• [TASK STATEMENT]: A faithful copy of the listing below is needed, one that contains no pictures.

• [SOURCE DATA]:
▬▬▬▬▬▬

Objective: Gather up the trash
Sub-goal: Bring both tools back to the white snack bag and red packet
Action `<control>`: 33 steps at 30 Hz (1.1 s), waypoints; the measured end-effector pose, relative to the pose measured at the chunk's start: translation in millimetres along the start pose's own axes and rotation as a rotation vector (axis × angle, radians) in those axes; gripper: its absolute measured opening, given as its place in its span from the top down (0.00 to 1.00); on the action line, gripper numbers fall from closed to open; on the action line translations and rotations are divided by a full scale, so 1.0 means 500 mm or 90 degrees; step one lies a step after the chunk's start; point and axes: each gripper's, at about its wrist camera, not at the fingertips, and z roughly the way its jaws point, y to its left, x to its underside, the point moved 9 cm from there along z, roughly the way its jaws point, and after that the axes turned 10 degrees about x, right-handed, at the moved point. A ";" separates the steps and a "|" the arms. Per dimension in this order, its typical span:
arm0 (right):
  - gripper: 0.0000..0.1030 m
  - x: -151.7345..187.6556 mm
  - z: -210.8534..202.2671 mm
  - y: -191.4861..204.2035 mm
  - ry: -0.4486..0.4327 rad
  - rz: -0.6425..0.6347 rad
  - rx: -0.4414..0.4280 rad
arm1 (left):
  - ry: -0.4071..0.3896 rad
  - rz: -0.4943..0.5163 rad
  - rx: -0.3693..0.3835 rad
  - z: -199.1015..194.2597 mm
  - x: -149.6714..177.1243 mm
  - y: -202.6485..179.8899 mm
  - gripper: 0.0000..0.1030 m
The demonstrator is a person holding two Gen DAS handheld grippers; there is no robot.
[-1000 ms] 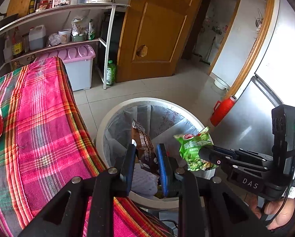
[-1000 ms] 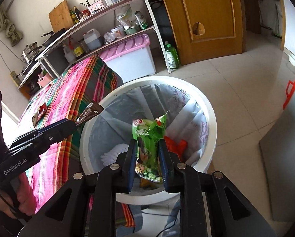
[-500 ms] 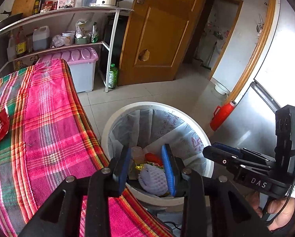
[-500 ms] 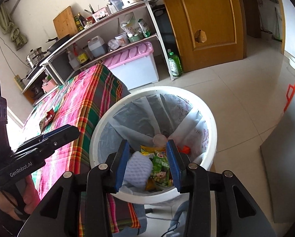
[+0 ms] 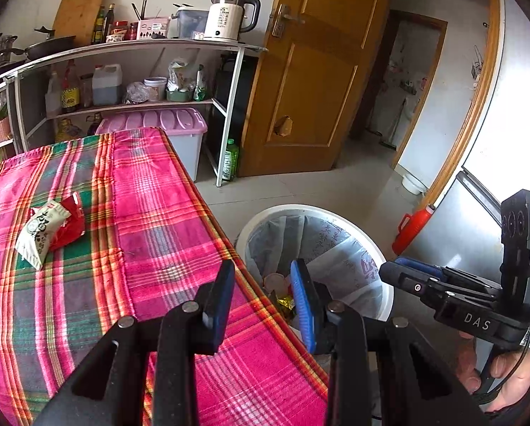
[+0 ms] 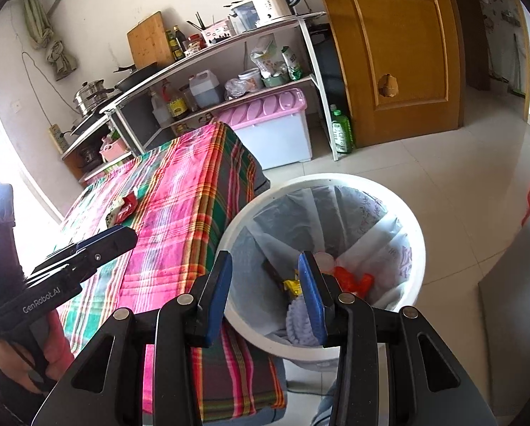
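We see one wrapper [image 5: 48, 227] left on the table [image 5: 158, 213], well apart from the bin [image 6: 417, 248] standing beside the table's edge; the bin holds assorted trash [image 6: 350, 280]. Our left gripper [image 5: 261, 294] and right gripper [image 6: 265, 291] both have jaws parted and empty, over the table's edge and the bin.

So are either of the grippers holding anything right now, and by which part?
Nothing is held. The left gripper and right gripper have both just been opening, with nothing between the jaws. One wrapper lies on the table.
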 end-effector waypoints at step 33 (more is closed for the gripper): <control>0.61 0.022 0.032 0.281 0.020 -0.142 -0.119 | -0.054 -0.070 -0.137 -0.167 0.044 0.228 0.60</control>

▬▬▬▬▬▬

• [RESULT BELOW]:
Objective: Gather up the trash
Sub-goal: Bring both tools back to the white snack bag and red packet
Action `<control>`: 33 steps at 30 Hz (1.1 s), waypoints; the measured end-effector pose, relative to the pose measured at the chunk's start: translation in millimetres along the start pose's own axes and rotation as a rotation vector (axis × angle, radians) in those axes; gripper: its absolute measured opening, given as its place in its span from the top down (0.00 to 1.00); on the action line, gripper numbers fall from closed to open; on the action line translations and rotations are divided by a full scale, so 1.0 means 500 mm or 90 degrees; step one lies a step after the chunk's start; point and axes: each gripper's, at about its wrist camera, not at the fingertips, and z roughly the way its jaws point, y to its left, x to its underside, the point moved 9 cm from there along z, roughly the way its jaws point, and after that the axes turned 10 degrees about x, right-handed, at the moved point. A ";" separates the steps and a "|" the arms. Per dimension in this order, its typical span:
arm0 (right):
  - gripper: 0.0000..0.1030 m
  - x: -151.7345..187.6556 mm
  - z: -210.8534..202.2671 mm
  - y: -191.4861..204.2035 mm
  - ry: -0.4486..0.4327 rad
  - rz: -0.6425..0.6347 rad
  - rx: -0.4414..0.4280 rad
arm1 (left):
  - ry: -0.4071..0.3896 rad
  - rz: -0.4943..0.5163 rad
  - rx: -0.3693..0.3835 rad
  - z: -199.1015..194.2597 mm
  - x: -149.6714..177.1243 mm
  - y: -202.6485..179.8899 mm
  - gripper: 0.0000..0.1030 m
The demonstrator is a person holding two Gen DAS handheld grippers; there is no robot.
[-1000 ms] 
[-1000 ms] 
[-500 ms] 
[-500 ms] 
[+0 ms] 
[+0 ms] 
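We see one wrapper [image 5: 48, 227] left on the table [image 5: 158, 213], well apart from the bin [image 6: 417, 248] standing beside the table's edge; the bin holds assorted trash [image 6: 350, 280]. Our left gripper [image 5: 261, 294] and right gripper [image 6: 265, 291] both have jaws parted and empty, over the table's edge and the bin.

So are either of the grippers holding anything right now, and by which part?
Nothing is held. The left gripper and right gripper have both just been opening, with nothing between the jaws. One wrapper lies on the table.
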 end-effector waypoints at step 33 (more is closed for the gripper): <control>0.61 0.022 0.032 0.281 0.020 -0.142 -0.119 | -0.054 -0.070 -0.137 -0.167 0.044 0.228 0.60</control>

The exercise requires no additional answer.